Los Angeles, California 90032
The future of the Maycrest Bungalows, one of El Sereno’s few remaining bungalow courts, has languished vacant since the 1960s when the California Department of Transportation (Caltrans) acquired it for the failed 710 freeway extension.
Since 2007, however, the Eastside Cafe has advocated to preserve the Maycrest Bungalows and return them to the community. Through extensive community engagement and collaboration with organizations including the L.A. Conservancy, they have drafted a plan to rehabilitate and re-use the bungalows as a community center.
About This Place
About This Place
The Tudor Revival style buildings with elements of Spanish Colonial Revival reflect a particularly important property type of 1920s Southern California that combines density with affordability.
In 2007, the Eastside Café, an autonomous cultural space in El Sereno, saw the Bungalows’ potential to meet community needs. They founded the El Sereno Bungalows Collective and conducted widespread outreach to learn what residents envisioned. The response was overwhelming: residents wanted to preserve and rehabilitate the bungalows as a cultural center.

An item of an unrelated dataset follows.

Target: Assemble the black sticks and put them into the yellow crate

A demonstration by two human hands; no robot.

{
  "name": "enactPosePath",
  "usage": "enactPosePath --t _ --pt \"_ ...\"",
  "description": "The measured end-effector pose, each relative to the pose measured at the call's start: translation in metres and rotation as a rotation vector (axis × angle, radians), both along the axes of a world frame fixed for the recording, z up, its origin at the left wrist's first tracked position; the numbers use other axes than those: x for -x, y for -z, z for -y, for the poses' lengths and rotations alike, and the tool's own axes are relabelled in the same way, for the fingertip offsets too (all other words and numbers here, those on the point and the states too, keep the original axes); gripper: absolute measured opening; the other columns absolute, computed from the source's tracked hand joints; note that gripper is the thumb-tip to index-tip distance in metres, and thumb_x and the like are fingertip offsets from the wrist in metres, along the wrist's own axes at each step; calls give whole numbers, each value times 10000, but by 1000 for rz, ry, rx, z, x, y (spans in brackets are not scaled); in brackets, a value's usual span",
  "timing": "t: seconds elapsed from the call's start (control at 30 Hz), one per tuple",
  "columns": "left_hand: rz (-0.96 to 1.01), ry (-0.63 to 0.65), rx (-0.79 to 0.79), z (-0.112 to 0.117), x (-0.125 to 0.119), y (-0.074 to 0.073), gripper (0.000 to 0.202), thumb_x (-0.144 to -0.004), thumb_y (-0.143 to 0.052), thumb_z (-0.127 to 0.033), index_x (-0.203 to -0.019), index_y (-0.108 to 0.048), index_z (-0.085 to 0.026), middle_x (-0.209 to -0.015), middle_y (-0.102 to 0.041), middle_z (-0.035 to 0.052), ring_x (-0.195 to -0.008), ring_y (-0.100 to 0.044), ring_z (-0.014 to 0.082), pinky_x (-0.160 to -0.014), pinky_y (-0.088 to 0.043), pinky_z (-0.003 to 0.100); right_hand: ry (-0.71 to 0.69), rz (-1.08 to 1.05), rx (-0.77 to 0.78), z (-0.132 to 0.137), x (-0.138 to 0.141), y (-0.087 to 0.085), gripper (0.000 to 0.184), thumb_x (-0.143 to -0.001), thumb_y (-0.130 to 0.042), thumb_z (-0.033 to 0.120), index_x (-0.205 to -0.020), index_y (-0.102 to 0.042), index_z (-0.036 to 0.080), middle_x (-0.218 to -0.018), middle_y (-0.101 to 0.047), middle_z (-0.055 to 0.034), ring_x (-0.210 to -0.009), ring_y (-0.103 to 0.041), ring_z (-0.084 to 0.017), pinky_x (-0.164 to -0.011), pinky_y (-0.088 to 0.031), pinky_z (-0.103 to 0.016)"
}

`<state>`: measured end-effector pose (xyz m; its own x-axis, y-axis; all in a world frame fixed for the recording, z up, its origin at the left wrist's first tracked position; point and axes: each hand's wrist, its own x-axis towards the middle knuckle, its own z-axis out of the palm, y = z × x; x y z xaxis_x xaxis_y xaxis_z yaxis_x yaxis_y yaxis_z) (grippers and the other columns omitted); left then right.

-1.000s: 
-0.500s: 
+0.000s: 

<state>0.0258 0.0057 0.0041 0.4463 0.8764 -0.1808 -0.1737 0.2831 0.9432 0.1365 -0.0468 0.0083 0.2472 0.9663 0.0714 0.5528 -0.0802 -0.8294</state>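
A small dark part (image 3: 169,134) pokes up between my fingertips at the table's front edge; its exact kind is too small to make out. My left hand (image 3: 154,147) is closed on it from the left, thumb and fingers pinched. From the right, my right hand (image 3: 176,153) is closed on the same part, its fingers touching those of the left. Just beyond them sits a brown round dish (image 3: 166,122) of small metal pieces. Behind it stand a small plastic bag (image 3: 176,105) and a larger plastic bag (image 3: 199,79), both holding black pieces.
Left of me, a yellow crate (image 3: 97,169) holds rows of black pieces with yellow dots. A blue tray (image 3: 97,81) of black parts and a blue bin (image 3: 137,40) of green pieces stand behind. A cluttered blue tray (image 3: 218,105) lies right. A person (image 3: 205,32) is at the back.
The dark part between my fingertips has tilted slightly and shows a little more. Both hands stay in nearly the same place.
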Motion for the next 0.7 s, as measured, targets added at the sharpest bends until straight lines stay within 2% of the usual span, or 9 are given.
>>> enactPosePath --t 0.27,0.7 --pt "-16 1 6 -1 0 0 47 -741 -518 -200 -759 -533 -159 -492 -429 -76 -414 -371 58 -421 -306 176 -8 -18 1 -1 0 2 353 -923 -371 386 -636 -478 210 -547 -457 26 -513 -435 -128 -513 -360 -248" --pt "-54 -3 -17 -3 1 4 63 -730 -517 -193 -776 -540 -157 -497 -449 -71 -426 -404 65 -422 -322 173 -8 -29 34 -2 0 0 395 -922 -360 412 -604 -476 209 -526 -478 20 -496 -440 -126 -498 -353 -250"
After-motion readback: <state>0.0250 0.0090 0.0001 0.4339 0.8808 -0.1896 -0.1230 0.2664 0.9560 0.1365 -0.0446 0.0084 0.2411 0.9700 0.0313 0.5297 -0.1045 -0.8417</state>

However, conversations with Caltrans stalled and the Eastside Café was unable to purchase the property
In 2022, the Eastside Café, now part of the El Sereno Community Land Trust (ESCLT), ESCLT released a proposal to transfer the Maycrest Bungalows and other Caltrans properties to community-ownership, sensitively add density, and ensure the properties would remain affordable in perpetuity. The same year, Councilmember Kevin De León released the Vision El Sereno plan where the Housing Authority of the City of Los Angeles (HACLA) would manage the properties and add new units all with 55-year affordability clauses.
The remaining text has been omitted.